> [Exercise instructions]: Every line holding "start" should be copied from the records below.

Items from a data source
══════════════════════════════

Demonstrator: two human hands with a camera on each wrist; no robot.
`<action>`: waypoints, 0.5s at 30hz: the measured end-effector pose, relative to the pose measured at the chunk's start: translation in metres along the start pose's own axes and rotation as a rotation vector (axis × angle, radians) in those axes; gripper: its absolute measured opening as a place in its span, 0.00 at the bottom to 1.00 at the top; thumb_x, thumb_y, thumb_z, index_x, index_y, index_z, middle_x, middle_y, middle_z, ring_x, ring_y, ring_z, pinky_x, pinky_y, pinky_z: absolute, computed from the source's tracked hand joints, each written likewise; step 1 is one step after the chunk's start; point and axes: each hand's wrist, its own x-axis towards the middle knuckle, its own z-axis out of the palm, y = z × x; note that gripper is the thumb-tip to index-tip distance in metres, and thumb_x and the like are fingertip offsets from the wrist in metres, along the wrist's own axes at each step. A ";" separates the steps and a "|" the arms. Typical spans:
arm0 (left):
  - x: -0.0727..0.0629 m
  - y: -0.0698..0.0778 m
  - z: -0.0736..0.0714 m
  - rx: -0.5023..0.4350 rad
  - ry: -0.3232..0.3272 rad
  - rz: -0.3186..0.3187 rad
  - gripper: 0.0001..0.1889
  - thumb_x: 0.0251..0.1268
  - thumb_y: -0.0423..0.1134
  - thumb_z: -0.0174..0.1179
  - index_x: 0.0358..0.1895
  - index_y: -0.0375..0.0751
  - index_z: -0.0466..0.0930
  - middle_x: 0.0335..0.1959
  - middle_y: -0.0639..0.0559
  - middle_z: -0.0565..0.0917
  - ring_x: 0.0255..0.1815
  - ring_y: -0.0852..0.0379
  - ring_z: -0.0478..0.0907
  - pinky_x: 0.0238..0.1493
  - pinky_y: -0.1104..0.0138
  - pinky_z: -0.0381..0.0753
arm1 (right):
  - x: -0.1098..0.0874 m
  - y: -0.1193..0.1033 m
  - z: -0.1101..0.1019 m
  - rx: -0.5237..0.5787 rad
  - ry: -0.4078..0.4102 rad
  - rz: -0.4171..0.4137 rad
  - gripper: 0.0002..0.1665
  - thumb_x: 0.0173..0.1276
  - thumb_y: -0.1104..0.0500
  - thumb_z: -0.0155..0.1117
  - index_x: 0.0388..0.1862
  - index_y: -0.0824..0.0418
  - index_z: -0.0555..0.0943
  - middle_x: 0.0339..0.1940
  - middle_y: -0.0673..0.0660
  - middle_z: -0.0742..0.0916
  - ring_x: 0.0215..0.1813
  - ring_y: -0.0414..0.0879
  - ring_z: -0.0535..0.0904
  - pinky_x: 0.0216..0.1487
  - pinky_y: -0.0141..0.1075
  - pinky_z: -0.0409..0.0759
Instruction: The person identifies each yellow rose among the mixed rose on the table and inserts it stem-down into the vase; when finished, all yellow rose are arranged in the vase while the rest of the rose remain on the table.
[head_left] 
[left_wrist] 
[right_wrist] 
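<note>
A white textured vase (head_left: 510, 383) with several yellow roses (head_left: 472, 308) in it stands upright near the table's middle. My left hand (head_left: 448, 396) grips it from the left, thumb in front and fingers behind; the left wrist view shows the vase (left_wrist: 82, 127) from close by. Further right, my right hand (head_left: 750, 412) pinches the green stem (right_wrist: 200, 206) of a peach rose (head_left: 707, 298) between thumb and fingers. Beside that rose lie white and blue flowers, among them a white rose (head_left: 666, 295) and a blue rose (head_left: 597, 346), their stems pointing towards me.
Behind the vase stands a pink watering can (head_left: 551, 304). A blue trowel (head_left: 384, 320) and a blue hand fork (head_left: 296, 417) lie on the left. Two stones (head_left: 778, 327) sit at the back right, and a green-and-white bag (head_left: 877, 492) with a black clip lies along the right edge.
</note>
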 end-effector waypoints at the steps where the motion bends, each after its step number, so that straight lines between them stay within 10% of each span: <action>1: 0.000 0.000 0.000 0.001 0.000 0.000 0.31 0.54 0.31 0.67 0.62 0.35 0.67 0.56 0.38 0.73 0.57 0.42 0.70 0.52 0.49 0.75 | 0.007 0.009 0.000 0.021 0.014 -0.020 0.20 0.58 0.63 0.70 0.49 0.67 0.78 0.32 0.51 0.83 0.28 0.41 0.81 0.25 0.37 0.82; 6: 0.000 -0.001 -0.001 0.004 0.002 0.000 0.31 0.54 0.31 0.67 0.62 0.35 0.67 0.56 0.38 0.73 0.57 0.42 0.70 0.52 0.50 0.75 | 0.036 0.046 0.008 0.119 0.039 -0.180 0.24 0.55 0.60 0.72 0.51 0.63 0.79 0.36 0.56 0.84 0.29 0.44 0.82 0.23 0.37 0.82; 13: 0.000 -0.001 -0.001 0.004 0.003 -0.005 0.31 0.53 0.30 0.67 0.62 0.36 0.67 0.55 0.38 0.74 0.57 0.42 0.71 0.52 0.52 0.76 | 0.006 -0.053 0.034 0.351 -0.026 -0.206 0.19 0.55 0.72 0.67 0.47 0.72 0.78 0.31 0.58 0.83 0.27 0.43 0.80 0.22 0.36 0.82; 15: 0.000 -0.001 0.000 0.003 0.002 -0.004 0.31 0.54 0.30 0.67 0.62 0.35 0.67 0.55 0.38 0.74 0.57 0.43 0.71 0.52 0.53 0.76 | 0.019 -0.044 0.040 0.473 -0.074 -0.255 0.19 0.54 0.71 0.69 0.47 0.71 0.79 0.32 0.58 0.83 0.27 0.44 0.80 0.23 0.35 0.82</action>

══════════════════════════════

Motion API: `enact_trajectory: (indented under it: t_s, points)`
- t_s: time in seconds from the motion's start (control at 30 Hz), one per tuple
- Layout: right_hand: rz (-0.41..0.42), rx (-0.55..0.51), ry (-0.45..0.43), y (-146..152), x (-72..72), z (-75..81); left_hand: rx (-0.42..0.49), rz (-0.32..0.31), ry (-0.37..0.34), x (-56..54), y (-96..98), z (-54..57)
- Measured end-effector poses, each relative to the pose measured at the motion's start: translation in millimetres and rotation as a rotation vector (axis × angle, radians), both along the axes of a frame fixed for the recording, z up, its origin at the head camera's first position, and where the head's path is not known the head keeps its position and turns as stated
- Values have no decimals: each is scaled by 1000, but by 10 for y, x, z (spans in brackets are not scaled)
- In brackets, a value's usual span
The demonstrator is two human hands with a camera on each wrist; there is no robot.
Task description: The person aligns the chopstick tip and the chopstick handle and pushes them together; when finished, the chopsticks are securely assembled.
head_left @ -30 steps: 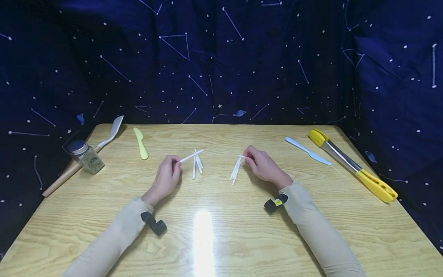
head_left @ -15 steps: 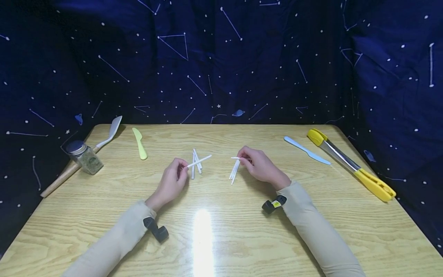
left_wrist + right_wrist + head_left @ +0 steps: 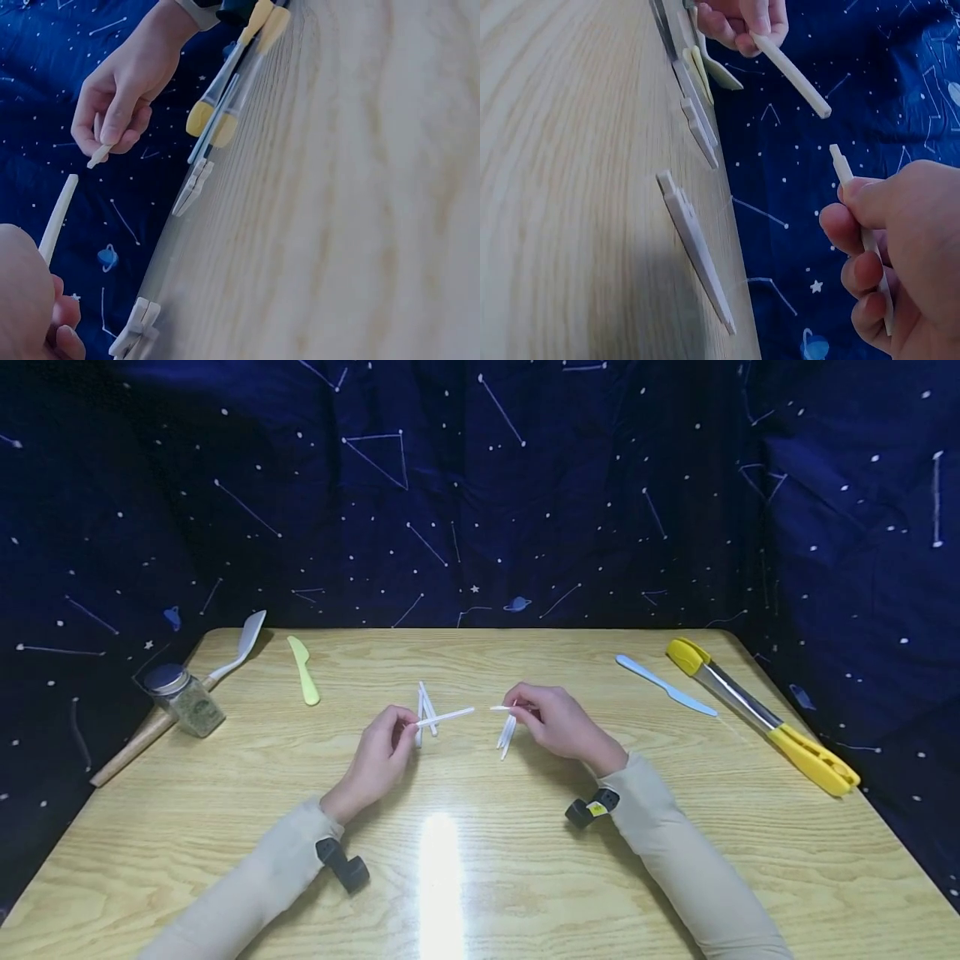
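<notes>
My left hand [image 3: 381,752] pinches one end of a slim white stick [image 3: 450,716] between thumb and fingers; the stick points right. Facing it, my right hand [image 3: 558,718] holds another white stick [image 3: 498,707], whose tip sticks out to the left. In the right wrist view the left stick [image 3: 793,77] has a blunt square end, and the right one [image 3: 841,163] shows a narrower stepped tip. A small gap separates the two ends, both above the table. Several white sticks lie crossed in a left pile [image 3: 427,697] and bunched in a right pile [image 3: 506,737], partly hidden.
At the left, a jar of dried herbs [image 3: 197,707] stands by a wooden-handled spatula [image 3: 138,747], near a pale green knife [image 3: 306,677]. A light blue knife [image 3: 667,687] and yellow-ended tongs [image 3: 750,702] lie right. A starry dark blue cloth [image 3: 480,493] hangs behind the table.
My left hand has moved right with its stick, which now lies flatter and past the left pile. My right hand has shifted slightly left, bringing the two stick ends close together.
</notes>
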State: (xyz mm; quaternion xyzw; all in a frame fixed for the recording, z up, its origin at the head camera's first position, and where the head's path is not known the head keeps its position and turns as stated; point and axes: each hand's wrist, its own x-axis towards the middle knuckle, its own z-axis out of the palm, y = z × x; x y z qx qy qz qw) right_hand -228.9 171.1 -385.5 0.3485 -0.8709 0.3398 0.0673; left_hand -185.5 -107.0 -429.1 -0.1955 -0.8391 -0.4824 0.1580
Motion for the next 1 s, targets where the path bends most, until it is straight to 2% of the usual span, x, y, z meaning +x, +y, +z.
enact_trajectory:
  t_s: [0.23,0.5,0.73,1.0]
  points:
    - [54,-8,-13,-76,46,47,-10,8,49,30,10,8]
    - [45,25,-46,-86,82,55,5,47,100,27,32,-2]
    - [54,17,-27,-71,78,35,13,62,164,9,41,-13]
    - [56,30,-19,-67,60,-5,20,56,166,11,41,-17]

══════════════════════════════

> [Exercise solution]:
`<action>`: waypoints, 0.5s at 30hz: the measured end-effector pose, relative to the pose measured at the chunk's start: translation in metres along the start pose's own axes and rotation as a rotation vector (axis × angle, radians) in those axes; gripper: its absolute measured opening as a place in its span, 0.00 at the bottom to 1.00 at the top; thumb_x, thumb_y, thumb_z, index_x, index_y, index_z, middle_x, middle_y, middle_z, ring_x, ring_y, ring_z, pinky_x, pinky_y, pinky_z: absolute, computed from the source's tracked hand joints, each written likewise; step 1 is one step after the chunk's start; point and axes: each hand's wrist, its own x-axis towards the middle knuckle, its own z-axis out of the palm, y = z × x; note that gripper is the thumb-tip to index-tip distance in metres, and thumb_x and the like are fingertip offsets from the wrist in metres, along the wrist's own axes at each step. A ";" separates the steps and a "|" the arms. Typical spans:
- t_s: time in seconds from the motion's start (control at 30 Hz), one per tuple
- Measured end-effector poses, each relative to the pose measured at the motion's start: translation in millimetres and rotation as a rotation vector (axis × angle, radians), both along the axes of a frame fixed for the recording, z up, its origin at the head camera's first position, and where the head's path is not known the head keeps its position and turns as stated

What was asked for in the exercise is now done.